REQUIREMENT:
From the line containing "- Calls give" to the final line of the material below, copy each line exactly, including both endpoints, and leave out all other lines.

/---

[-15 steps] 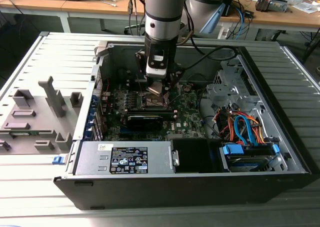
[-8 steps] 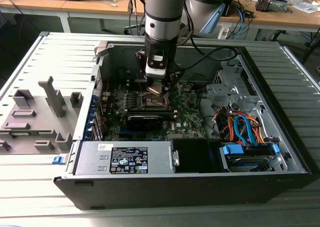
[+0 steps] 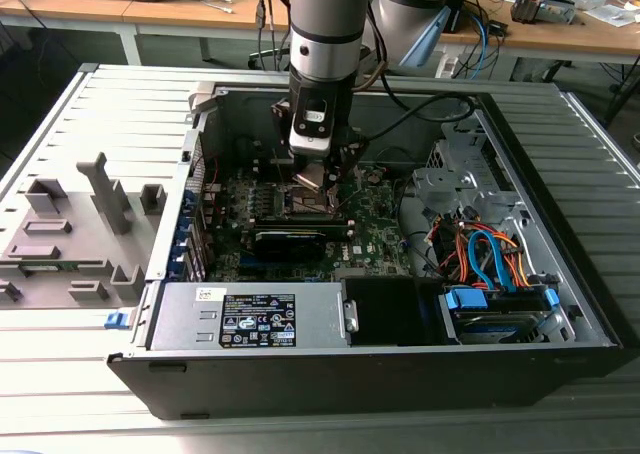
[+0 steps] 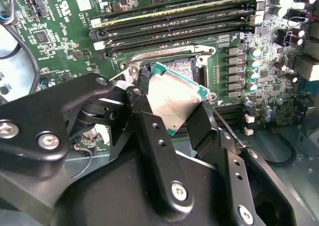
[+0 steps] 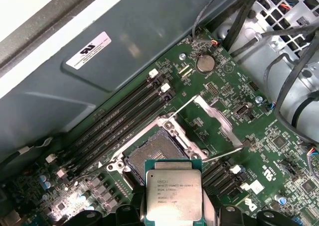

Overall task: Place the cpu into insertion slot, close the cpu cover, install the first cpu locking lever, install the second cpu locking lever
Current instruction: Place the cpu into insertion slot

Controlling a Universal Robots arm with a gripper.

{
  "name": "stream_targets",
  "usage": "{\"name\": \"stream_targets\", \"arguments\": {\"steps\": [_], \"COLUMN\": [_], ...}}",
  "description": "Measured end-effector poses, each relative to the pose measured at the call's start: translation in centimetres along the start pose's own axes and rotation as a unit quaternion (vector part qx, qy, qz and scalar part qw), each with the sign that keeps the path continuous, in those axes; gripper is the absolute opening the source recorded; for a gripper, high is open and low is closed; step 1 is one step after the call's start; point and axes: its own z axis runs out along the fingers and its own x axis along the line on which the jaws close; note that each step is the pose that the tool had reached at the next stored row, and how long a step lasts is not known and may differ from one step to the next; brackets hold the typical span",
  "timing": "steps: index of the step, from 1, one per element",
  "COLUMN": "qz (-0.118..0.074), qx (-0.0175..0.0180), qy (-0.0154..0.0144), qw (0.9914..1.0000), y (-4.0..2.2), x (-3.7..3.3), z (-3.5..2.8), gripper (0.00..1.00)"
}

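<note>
My gripper (image 4: 169, 109) is shut on the cpu (image 4: 172, 99), a flat square chip with a dull silver top and green edge, held by two opposite sides. In the first wrist view the cpu (image 5: 173, 193) hangs just short of the insertion slot (image 5: 152, 154), whose dark centre lies bare inside a silvery rim. The cpu cover (image 5: 219, 119) is swung open beside the slot, and two thin wire levers (image 5: 224, 155) stand released. In the exterior view the gripper (image 3: 318, 179) hovers low over the green motherboard (image 3: 375, 224), tilting the chip above the slot (image 3: 300, 202).
Long black memory slots (image 5: 124, 119) run beside the socket. A black expansion card (image 3: 290, 242) lies across the board. The case wall (image 3: 330, 104) rises behind, with the power supply (image 3: 250, 319) in front, and cables and a drive bay (image 3: 495, 269) at the exterior view's right.
</note>
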Motion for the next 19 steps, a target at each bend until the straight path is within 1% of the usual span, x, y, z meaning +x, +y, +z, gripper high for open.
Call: {"name": "stream_targets", "arguments": {"steps": [1,3,4,5,19], "qz": [0.001,0.014,0.023,0.027,0.037], "qx": [0.0,-0.0002,-0.0003,-0.0004,-0.0005], "qy": [0.0,-0.0002,-0.0003,-0.0003,-0.0005], "qw": [1.0,0.9999,0.99973,0.99965,0.9993], "y": [0.0,0.0,0.0,0.0,0.0], "x": [0.0,0.0,0.0,0.0,0.0], "z": [0.0,0.03,0.04,0.05,0.07], "gripper": [0.54,0.54,0.54,0.54,0.54]}}
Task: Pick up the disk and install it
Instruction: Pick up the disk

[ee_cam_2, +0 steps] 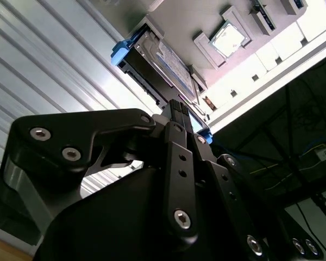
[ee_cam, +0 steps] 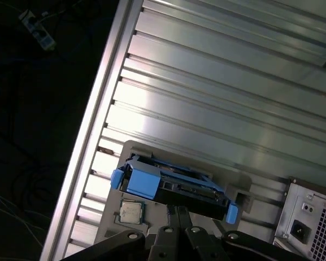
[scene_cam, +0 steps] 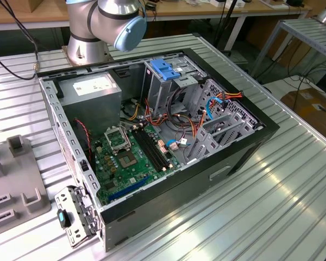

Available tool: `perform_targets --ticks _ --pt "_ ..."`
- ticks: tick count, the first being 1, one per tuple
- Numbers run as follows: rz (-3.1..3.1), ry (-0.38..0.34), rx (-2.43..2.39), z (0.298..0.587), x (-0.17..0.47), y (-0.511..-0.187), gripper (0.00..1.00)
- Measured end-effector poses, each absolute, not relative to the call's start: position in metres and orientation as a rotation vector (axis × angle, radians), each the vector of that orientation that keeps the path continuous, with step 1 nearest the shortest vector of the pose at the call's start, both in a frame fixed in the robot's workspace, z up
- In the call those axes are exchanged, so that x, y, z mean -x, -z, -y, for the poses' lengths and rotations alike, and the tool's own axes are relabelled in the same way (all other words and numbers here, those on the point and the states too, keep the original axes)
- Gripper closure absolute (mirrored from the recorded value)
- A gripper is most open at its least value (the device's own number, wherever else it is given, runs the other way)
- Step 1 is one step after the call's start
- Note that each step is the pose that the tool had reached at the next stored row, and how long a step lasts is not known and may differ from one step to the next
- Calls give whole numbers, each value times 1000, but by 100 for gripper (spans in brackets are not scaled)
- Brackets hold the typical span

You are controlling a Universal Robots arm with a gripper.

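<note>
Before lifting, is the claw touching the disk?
Cannot tell: in the second wrist view the claw overlaps the disk, and neither contact nor gap shows plainly.

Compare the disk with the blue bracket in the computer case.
The disk sits in a grey holder on the table, outside the computer case; the blue bracket sits on the drive cage inside that case. The disk's blue frame encloses a metal drive; the bracket appears to be plastic alone. Both share bright blue plastic.

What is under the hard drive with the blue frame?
Under the silver-grey hard drive in its bright blue plastic frame lies a flat grey holder plate on the ribbed metal table. The drive covers the plate's middle.
</note>
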State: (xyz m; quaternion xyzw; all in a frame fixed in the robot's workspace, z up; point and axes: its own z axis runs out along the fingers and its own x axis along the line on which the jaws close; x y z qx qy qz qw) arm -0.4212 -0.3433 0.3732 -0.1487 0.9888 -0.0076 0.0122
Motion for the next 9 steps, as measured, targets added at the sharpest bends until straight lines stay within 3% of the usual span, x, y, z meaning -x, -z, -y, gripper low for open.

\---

COMPLETED TASK:
- Calls give whole numbers, each value times 1000, but by 100 for gripper (spans in brackets are not scaled)
- Brackets hold the typical span

You are controlling a Universal Robots arm with a gripper.

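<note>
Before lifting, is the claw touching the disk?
Cannot tell: in the second wrist view the claw overlaps the disk, and neither contact nor gap shows plainly.

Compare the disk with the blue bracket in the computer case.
The disk sits in a grey holder on the table, outside the computer case; the blue bracket sits on the drive cage inside that case. The disk's blue frame encloses a metal drive; the bracket appears to be plastic alone. Both share bright blue plastic.

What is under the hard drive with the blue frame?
Under the silver-grey hard drive in its bright blue plastic frame lies a flat grey holder plate on the ribbed metal table. The drive covers the plate's middle.
</note>
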State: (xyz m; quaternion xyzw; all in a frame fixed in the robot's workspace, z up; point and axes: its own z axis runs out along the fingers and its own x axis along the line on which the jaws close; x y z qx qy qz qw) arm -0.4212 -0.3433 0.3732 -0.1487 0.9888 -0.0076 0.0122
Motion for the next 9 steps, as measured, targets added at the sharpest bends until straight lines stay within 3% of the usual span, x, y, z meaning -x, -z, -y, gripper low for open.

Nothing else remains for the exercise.